Re: Order of columns in GROUP BY is significant to the planner.

From: David Rowley <david(dot)rowley(at)2ndquadrant(dot)com>
To: Tom Lane <tgl(at)sss(dot)pgh(dot)pa(dot)us>
Cc: Jeff Janes <jeff(dot)janes(at)gmail(dot)com>, Pg Bugs <pgsql-bugs(at)postgresql(dot)org>
Subject: Re: Order of columns in GROUP BY is significant to the planner.
Date: 2017-12-28 04:46:44
Message-ID: CAKJS1f-kJEt=9JmMqGrTJow_si-R4QMytScF1q5W5inF9FL=8w@mail.gmail.com
Views: Raw Message | Whole Thread | Download mbox | Resend email
Thread:
Lists: pgsql-bugs

On 22 December 2017 at 03:37, Tom Lane <tgl(at)sss(dot)pgh(dot)pa(dot)us> wrote:
> David Rowley <david(dot)rowley(at)2ndquadrant(dot)com> writes:
>> just the number of combinations to try could end up growing
>> very large
>
> Yeah, I'm pretty doubtful that the potential improvement would be
> worth the extra planner cycles in most cases. Maybe if there are
> just two or three GROUP BY columns, it'd be OK to consider all the
> combinations, but it could get out of hand very quickly.

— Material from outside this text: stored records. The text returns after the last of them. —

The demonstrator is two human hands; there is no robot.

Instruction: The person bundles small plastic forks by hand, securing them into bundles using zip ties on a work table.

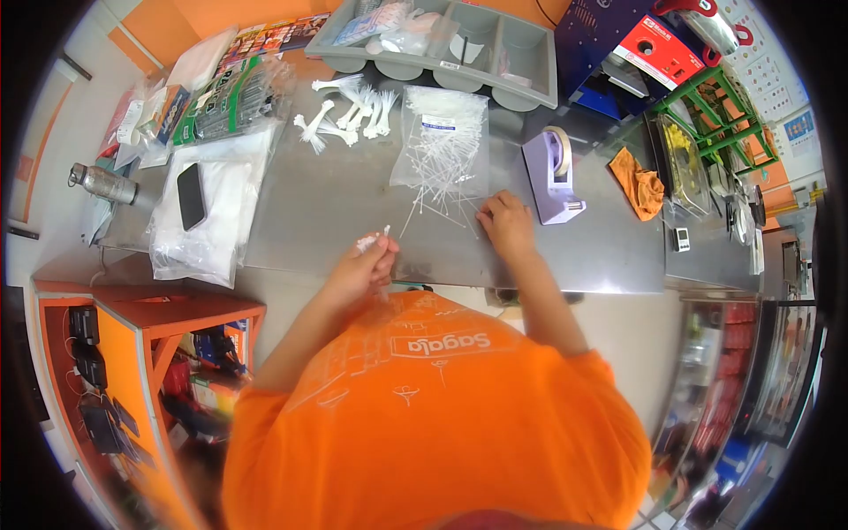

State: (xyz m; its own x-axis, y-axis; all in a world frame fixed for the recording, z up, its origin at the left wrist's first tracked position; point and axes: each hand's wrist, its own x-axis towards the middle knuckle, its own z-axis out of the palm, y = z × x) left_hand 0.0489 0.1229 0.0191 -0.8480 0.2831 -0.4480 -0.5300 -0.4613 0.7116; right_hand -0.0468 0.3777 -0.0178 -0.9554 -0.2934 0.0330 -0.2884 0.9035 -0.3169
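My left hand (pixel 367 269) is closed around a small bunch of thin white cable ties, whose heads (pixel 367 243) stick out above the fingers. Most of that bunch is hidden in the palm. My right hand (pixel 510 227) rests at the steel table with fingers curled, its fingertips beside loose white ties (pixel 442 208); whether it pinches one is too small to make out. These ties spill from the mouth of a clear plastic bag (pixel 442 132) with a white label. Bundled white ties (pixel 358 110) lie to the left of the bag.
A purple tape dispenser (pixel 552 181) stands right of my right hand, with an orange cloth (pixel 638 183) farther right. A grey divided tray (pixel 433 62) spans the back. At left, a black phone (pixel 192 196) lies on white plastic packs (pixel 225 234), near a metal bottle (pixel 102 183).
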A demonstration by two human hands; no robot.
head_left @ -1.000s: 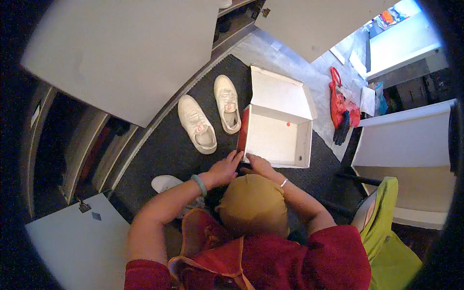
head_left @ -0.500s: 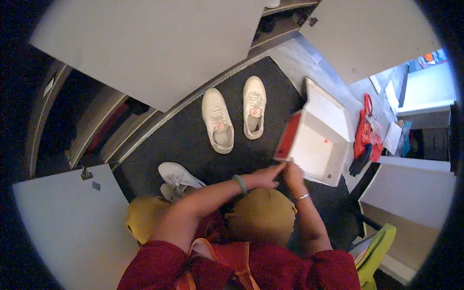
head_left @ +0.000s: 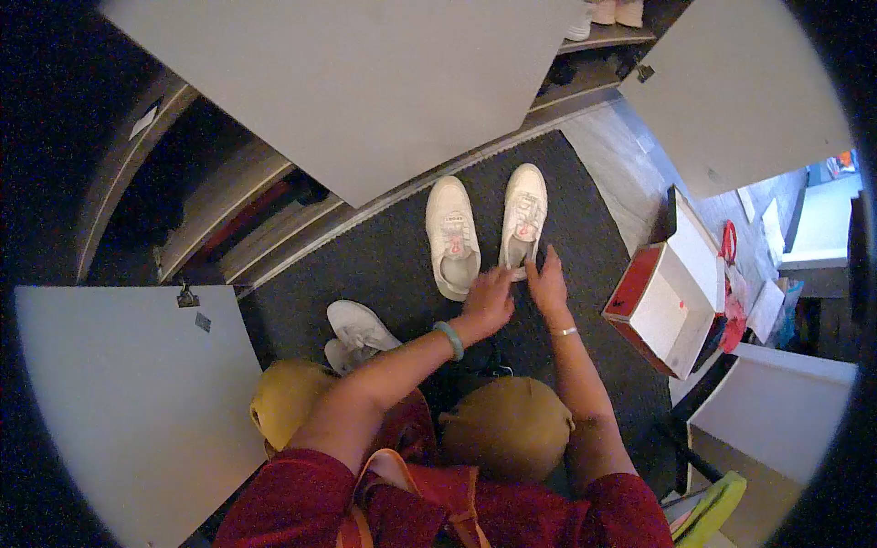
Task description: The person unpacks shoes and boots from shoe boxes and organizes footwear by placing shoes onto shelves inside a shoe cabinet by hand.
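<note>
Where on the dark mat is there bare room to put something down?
Bare mat lies between the paired shoes and the open box; another patch between the pair and the white shoe at lower left. Crowded: the pair's heels, beside left hand and right hand.

"Can you read any lettering from your end?"
"No, I can't make out a single word from here. The nearer white shoe has a small red mark near its opening, too tiny for me."
"And the other shoe?"
"Red mark there too, no clearer. The box has a dark mark on its red side, and I can't read that either."
</note>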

Thinking a bit more about this, it would be pretty silly to go and try
random combinations of columns or all combinations up to a certain
level. It would be much smarter to look for a btree index that has all
of the GROUP BY columns as leading keys and use that column order
instead. Perhaps it could be just changed to that regardless unless
there's also an ORDER BY in the query. Nothing would need to be
touched if there was only 1 GROUP BY expr, and we probably couldn't do
anything if the GROUP BY contains Vars/Exprs from multiple relations.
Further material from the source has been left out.